Pourquoi enfin le prophète Elie a-t-il dit à Eliézer
d’aller apprend les principes du judaïsme auprès d’un
Sage aussi éminent que Rabbi Yo‘hanan ben Zakkai ? N’importe
quel étudiant de yechiva aurait fait l’affaire !
Il n’existe qu’une seule réponse pour expliquer toutes
ces difficultés : Eliézer avait un cerveau extrêmement
lent.
Hurkanas, bien évidemment, avait recruté des enseignants pour
son fils ! Mais même le meilleur maître ne pouvait pas faire entrer
le Chema’ dans le crâne borné d’Eliézer ! Que
peut alors faire un père avec un tel fils ? Le nommer contremaître
? Pas question ! Qu’on lui donne une charrue ! Là au moins il
sera productif !
Mais Eliézer s’est mis à pleurer : « Je veux étudier
la Tora ! » Le seul qui pouvait avoir quelque chance de transmettre le
message à Eliézer était le grand Sage de la génération,
Rabbi Yo‘hanan ben Zakkai.
Rabbi Yo‘hanan, à force d’acharnement, a réalisé une
réussite majeure : Il a enseigné à Eliézer les
bases essentielles. Et quand Eliézer a pleuré pour en avoir plus,
Rabbi Yo‘hanan s’est rendu compte que si sa méthode avait
fonctionné une fois, peut-être pourrait-il lui en apprendre plus.
C’est ce qu’il a fait, et ce jusqu’à ce qu’Eliézer
soit devenu un des plus grands savants de sa génération.
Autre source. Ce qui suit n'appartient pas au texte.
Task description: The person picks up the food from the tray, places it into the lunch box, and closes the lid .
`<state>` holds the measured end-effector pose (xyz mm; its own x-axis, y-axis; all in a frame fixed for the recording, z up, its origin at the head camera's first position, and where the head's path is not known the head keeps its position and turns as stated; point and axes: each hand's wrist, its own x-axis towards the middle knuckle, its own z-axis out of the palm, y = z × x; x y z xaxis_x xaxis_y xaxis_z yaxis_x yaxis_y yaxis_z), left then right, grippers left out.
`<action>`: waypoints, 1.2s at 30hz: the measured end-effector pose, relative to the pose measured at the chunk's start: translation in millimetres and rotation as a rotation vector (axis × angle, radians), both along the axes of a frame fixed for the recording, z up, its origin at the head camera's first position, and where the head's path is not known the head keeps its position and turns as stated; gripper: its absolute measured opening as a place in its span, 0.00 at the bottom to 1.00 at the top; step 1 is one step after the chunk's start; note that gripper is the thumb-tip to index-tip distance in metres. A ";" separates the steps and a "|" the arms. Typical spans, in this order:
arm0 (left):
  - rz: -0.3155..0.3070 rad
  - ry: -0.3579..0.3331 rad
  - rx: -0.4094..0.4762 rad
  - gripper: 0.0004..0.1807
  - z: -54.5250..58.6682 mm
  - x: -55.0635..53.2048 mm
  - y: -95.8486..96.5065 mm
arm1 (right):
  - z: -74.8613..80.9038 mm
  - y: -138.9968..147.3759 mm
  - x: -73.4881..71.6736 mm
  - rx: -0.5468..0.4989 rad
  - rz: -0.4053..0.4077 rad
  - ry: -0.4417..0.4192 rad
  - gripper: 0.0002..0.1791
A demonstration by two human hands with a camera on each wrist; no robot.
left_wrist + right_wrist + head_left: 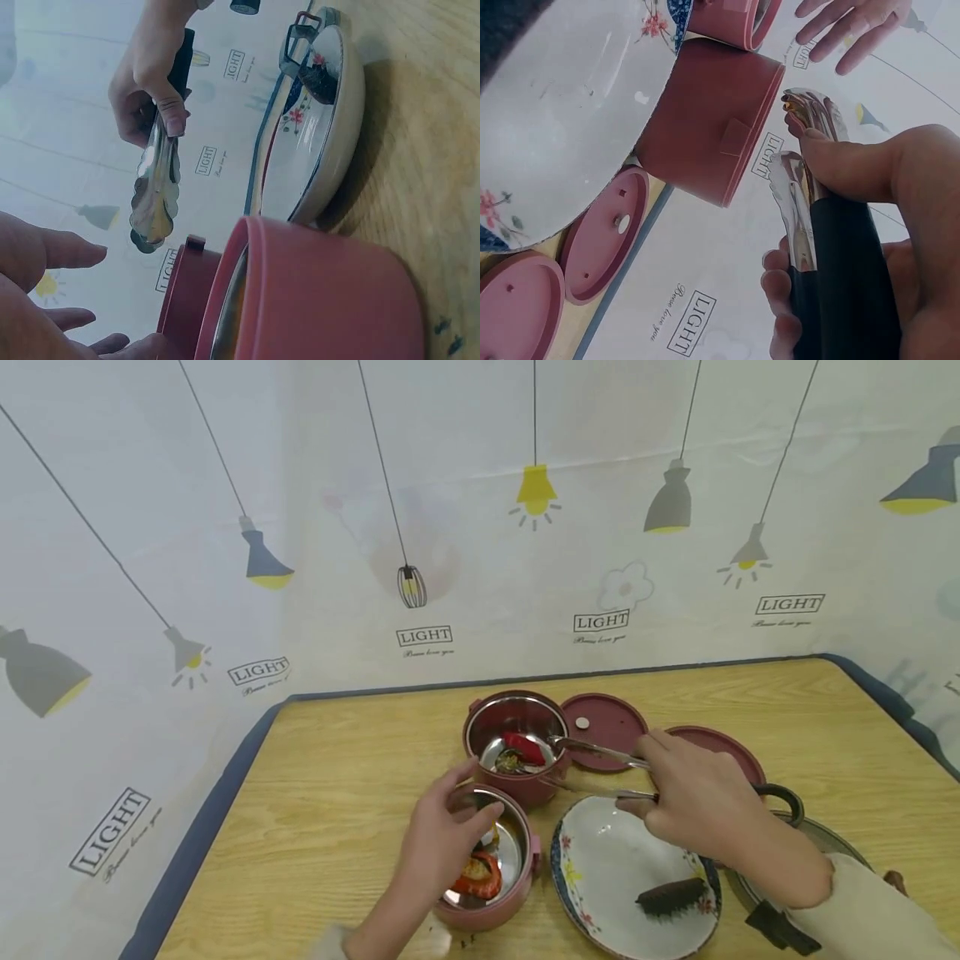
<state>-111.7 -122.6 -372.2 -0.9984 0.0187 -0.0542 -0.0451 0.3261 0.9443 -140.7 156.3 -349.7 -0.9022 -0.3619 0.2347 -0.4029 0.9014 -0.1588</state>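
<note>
My right hand [697, 793] grips metal tongs [600, 750] by their black handles; their arms are spread over the dark red pot [525, 789] in the head view. Inside that pot lie a red pepper piece [525, 747] and some greenish food. Over the pink pot [487, 917], nearer to me, hovers my left hand [442, 835], holding nothing, its fingers loosely spread. A stuffed red pepper piece [483, 877] sits in the pink pot, partly hidden by that hand. The left wrist view shows the tongs [156, 180] above the pots.
A white floral plate [600, 852] bearing a dark elongated piece of food [670, 897] stands right of the pink pot. Two dark red lids [618, 714] lie behind it. At the right, a pan [828, 839] with black handles is partly hidden by my right arm. A patterned wall covering borders the table.
</note>
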 end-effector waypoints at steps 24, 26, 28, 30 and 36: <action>-0.173 0.071 -0.051 0.33 -28.5 42.8 41.9 | -26.0 27.7 42.7 0.016 -0.051 0.039 0.31; -0.186 0.114 -0.054 0.33 -32.0 45.9 44.7 | -28.5 31.0 45.2 0.015 -0.059 0.033 0.31; -0.199 0.137 -0.040 0.35 -34.8 49.1 47.1 | -30.2 34.5 47.5 0.014 -0.065 0.024 0.32; -0.217 0.141 -0.024 0.38 -37.3 51.4 48.7 | -30.9 37.8 49.2 0.015 -0.068 0.023 0.33; -0.266 0.080 -0.050 0.42 -47.4 54.9 52.8 | -33.5 46.6 56.0 0.032 -0.062 0.056 0.32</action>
<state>-56.8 -69.8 -419.6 -0.9599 0.2799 0.0175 0.1226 0.3626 0.9239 -84.7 202.9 -383.2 -0.9088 -0.3141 0.2746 -0.3537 0.9291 -0.1081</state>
Il faut le vouloir si intensément qu’on pleurera pour l’obtenir.
Nous constatons ainsi que
même le plus lent parmi les plus lents peut
atteindre la grandeur. Le secret ? Il faut le vouloir si intensément
qu’on pleurera pour l’obtenir. Ce fut le mérite de Rabbin
Eliézer ben Hurkanas.
Le
succès
est un don de D.ieu
«
Chaque Juif doit s’efforcer de devenir aussi grand que Moïse. » (Maïmonide,
Les lois de la techouva 5, 1)
Il est évident que nous ne sommes pas tous nés avec l’intelligence,
le caractère et les qualités de chef que possédait Moïse.
Comment peut-on s’attendre alors à ce que nous devenions aussi
grands que lui ?
Si l’on fait des efforts, on trouvera des résultats. (Talmud Meguila
6b)
Que veut dire : « trouver des résultats ? » Pourquoi ne
pas dire simplement : « Si l’on essaie, on verra des résultats » ?
La réponse est que l’effort et les résultats ne sont pas
une cause et un effet. Celui qui parvient aux hauteurs ne le doit pas à ses
talents naturels et à ses capacités. L’effort est de notre
responsabilité, mais les résultats sont une « trouvaille »,
un cadeau de D.ieu. Et D.ieu nous donnera ce dont nous avons besoin pour
réussir.
Le potentiel pour la grandeur est illimité quand nous avons la puissance de D.ieu derrière nous.
Les Juifs sont appelés « les enfants de D.ieu » (Deut.
14, 1 ; Talmud - Pirkei Avoth 3, 18). De même qu’un père
veut, tout naturellement, donner à ses enfants ce qu’il y a de
mieux, de même D.ieu veut-Il que nous ayons ce qu’il y a de mieux.
Voici le vrai secret du
succès : Indépendamment de nos limitations,
notre potentiel pour la grandeur est illimité quand nous avons la puissance
de D.ieu derrière nous.
Tout ce que demande D.ieu est que nous essayons. Ne Le faisons pas attendre.